12.14.2015

to be a mommy

"To be a mommy is to always feel like you're never giving enough and like you couldn't possibly give any more."


Lately I have been trying to wrap my head around all the feelings I've been feeling and emotions I have been faced with while being a stay-at-home-mama to two little kiddos. I have been trying to figure out why I'm so dang tired at 9pm (and 5am and 2pm) and why I always feel like I'm failing as a mother, even when I "know" I'm trying my very best. Then this quote popped up in my Instagram feed and duh! This is it, 100% truth for every mother parent out there. We give and we give and we give. And yet ... we never feel like it's enough. No matter what our day is like, I always feel like I could have done more. More holding K. More dancing with P. A healthier breakfast, maybe?

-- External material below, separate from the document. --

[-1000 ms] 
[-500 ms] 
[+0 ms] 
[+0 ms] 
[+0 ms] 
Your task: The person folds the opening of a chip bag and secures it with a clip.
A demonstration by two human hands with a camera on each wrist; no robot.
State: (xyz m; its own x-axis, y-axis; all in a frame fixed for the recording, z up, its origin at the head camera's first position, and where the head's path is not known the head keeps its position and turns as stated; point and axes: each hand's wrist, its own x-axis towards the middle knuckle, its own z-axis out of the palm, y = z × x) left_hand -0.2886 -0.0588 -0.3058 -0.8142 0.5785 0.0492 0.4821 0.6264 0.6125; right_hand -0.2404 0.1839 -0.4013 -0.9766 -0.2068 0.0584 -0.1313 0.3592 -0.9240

More books, less television. More nursing, more soothing, more hugging. More I love you's. More more more. And yet, when my head hits that pillow at 11pm, my body is telling me that I absolutely did all that I could and now it's time to SLEEEEP. I don't know, I guess it's just the struggle that comes with being a mommy. A struggle between a big heart and a tired body. A struggle that I think I'll be faced with every single day for the rest of my life. But these little boys are worth it and I am so lucky to be their mommy. Please pass the coffee.